Very rarely, introduction of PROCARDIA therapy was associated with an increase in anginal pain, possibly due to associated hypotension. Transient unilateral loss of vision has also occurred.
In addition, more serious adverse events were observed, not readily distinguishable from the natural history of the disease in these patients. It remains possible, however, that some or many of these events were drug related. Myocardial infarction occurred in about 4% of patients and congestive heart failure or pulmonary edema in about 2%. Ventricular arrhythmias or conduction disturbances each occurred in fewer than 0.5% of patients.
In a subgroup of over 1000 patients receiving PROCARDIA with concomitant beta blocker therapy, the pattern and incidence of adverse experiences were not different from that of the entire group of PROCARDIA (nifedipine) treated patients. (See PRECAUTIONS.)
In a subgroup of approximately 250 patients with a diagnosis of congestive heart failure as well as angina pectoris (about 10% of the total patient population), dizziness or lightheadedness, peripheral edema, headache, or flushing each occurred in one in eight patients. Hypotension occurred in about one in 20 patients. Syncope occurred in approximately one patient in 250. Myocardial infarction or symptoms of congestive heart failure each occurred in about one patient in 15. Atrial or ventricular dysrhythmias each occurred in about one patient in 150.
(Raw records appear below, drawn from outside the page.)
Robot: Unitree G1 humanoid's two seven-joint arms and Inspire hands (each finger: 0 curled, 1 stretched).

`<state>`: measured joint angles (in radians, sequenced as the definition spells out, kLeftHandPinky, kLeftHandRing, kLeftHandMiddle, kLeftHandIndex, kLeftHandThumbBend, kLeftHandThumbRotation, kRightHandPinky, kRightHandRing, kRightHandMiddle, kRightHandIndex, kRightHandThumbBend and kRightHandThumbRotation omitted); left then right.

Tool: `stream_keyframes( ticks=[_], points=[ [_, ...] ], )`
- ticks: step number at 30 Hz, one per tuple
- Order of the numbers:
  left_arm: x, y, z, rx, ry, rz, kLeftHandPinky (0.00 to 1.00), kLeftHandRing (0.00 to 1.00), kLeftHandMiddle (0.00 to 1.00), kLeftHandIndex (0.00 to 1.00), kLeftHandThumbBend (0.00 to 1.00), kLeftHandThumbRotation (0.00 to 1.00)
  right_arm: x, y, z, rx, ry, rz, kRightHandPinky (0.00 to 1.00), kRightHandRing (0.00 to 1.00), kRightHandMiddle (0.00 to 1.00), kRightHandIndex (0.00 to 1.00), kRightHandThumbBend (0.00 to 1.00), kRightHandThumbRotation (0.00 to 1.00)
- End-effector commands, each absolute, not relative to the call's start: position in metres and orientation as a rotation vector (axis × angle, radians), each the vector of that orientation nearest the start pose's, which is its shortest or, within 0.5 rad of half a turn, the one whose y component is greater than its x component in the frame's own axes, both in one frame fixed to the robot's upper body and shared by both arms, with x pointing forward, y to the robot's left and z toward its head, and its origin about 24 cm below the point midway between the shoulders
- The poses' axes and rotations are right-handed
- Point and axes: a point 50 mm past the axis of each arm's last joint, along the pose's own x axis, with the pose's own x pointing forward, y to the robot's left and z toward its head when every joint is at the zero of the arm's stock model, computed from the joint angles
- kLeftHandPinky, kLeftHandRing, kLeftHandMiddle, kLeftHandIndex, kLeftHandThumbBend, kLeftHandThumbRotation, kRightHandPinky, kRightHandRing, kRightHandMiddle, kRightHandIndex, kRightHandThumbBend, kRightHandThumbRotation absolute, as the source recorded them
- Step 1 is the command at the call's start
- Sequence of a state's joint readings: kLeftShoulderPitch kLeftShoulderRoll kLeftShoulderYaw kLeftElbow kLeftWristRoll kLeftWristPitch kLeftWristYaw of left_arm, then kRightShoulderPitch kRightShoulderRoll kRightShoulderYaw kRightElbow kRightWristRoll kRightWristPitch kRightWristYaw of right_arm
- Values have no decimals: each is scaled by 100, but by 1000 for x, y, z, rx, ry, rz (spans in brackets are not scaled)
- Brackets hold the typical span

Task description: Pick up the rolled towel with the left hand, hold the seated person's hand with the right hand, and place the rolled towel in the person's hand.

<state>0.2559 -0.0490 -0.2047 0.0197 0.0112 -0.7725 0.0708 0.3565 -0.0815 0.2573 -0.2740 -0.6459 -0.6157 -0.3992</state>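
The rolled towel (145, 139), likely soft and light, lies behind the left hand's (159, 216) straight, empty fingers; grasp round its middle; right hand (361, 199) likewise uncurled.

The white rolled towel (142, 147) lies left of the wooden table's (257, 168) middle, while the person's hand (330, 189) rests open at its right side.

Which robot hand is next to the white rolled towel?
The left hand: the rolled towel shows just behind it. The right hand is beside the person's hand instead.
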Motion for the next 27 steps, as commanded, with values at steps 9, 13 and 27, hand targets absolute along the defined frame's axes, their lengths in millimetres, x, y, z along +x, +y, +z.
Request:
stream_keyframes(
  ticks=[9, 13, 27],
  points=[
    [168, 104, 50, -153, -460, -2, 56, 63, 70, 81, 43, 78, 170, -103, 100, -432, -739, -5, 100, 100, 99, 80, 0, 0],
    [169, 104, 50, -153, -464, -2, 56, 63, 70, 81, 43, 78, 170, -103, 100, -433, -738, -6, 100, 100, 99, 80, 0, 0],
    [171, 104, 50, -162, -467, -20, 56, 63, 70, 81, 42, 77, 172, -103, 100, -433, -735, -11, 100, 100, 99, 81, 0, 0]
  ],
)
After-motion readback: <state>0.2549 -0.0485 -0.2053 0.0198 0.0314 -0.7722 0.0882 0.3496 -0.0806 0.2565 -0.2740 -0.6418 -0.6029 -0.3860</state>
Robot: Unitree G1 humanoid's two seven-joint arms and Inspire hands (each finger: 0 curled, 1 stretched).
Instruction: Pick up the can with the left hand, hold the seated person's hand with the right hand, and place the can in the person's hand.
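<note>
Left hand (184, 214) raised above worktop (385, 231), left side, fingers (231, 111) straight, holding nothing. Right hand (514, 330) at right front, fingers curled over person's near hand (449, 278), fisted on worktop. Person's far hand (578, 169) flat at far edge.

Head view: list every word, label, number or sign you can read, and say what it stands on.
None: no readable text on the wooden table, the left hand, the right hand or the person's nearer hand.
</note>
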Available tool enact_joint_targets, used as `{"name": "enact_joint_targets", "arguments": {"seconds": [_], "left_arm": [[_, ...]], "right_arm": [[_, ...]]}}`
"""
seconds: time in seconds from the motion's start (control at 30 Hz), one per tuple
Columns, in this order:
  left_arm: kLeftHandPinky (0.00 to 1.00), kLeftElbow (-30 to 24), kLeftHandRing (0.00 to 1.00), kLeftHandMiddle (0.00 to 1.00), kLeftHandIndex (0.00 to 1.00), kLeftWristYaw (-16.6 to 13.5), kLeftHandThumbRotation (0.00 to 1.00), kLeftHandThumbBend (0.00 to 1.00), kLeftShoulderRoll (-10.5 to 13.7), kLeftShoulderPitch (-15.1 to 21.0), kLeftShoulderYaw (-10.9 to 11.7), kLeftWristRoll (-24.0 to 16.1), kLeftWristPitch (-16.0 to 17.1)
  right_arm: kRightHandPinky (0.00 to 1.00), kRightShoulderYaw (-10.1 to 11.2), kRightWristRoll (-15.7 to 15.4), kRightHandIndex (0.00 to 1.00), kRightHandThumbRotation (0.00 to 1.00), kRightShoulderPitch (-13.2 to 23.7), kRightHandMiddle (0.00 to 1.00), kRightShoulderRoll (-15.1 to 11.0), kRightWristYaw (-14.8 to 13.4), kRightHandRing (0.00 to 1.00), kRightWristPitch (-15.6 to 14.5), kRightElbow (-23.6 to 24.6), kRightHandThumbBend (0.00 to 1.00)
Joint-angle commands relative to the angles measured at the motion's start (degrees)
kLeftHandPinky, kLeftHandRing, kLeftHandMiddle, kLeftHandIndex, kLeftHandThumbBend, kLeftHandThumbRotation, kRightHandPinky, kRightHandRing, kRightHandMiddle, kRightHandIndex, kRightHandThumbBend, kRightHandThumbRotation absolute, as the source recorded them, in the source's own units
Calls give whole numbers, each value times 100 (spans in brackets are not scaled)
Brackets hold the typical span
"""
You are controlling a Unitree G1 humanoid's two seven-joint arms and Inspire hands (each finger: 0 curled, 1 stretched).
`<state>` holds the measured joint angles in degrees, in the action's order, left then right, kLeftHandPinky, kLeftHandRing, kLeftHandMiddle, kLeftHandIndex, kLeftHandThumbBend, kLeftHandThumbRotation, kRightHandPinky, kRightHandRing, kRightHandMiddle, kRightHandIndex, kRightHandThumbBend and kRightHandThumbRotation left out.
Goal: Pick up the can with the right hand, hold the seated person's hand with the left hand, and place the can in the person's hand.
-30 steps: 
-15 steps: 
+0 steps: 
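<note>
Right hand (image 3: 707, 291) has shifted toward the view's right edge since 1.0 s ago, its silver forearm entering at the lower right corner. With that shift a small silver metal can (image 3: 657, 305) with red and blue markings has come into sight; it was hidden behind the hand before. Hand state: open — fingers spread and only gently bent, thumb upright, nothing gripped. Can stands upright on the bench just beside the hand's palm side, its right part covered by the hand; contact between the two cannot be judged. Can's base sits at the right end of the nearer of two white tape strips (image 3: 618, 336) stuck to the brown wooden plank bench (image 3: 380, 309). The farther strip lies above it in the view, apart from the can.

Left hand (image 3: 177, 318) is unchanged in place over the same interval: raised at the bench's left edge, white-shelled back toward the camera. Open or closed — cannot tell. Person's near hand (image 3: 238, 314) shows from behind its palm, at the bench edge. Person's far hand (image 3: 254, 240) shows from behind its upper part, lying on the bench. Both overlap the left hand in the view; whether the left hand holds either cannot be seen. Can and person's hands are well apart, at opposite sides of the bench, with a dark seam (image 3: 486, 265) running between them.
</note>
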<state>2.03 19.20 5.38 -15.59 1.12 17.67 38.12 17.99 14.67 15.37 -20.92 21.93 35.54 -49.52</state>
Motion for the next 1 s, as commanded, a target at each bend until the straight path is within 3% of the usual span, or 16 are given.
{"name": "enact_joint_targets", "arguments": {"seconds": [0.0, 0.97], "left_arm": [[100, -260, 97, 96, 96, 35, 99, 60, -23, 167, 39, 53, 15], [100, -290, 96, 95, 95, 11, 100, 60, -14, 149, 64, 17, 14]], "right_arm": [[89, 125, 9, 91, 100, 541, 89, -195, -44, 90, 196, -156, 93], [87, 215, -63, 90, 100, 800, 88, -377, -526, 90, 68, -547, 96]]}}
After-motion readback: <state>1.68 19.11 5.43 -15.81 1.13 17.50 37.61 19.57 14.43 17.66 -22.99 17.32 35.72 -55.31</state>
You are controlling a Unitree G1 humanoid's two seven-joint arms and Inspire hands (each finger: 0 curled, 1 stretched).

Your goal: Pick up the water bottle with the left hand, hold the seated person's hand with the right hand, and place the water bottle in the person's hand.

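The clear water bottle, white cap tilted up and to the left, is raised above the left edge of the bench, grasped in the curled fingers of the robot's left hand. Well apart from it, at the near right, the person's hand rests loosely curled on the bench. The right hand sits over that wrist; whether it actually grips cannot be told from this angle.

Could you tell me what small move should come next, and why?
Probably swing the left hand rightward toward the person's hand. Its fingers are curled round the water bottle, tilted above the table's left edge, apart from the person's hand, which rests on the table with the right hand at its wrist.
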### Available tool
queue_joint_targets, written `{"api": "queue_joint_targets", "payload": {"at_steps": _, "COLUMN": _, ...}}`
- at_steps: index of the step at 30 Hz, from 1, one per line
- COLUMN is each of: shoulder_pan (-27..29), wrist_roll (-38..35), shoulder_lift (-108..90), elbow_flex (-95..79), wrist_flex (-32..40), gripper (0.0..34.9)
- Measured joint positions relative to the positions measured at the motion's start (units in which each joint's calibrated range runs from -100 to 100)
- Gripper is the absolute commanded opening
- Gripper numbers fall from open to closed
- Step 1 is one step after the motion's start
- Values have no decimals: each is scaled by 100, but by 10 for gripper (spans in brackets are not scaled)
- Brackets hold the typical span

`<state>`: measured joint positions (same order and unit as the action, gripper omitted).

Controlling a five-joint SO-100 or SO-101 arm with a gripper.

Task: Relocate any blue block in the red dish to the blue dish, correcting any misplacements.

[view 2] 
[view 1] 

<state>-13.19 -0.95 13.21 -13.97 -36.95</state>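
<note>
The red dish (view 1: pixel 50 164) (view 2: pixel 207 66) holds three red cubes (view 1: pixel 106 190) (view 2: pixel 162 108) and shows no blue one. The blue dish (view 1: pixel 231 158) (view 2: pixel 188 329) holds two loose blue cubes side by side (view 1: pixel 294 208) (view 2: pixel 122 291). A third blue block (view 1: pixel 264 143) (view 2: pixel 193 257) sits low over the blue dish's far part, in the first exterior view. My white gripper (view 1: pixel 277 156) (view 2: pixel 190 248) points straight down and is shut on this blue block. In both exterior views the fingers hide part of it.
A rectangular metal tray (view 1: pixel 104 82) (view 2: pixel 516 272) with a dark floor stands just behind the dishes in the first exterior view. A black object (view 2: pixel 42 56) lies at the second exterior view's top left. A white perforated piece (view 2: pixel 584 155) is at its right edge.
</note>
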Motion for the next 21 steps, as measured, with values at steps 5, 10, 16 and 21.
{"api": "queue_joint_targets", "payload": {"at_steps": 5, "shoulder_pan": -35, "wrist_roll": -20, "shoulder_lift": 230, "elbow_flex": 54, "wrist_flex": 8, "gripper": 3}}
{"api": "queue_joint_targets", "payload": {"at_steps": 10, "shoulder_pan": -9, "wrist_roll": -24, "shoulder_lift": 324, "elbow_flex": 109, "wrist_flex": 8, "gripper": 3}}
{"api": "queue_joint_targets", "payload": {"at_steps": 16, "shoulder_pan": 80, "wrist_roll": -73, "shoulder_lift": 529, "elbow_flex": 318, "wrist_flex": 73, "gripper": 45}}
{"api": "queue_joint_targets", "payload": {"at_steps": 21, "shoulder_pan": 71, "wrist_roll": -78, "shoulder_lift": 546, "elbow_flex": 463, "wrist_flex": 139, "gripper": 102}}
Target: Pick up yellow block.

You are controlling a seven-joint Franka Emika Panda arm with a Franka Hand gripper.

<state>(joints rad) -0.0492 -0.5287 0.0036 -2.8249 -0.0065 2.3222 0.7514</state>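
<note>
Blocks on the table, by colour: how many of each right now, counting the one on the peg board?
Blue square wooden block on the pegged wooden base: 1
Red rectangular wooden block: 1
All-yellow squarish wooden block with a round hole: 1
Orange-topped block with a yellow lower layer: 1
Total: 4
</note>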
In post-marketing experience, there have been rare reports of exfoliative dermatitis caused by nifedipine. There have been rare reports of exfoliative or bullous skin adverse events (such as erythema multiforme, Stevens-Johnson Syndrome, and toxic epidermal necrolysis) and photosensitivity reactions. Acute generalized exanthematous pustulosis also has been reported.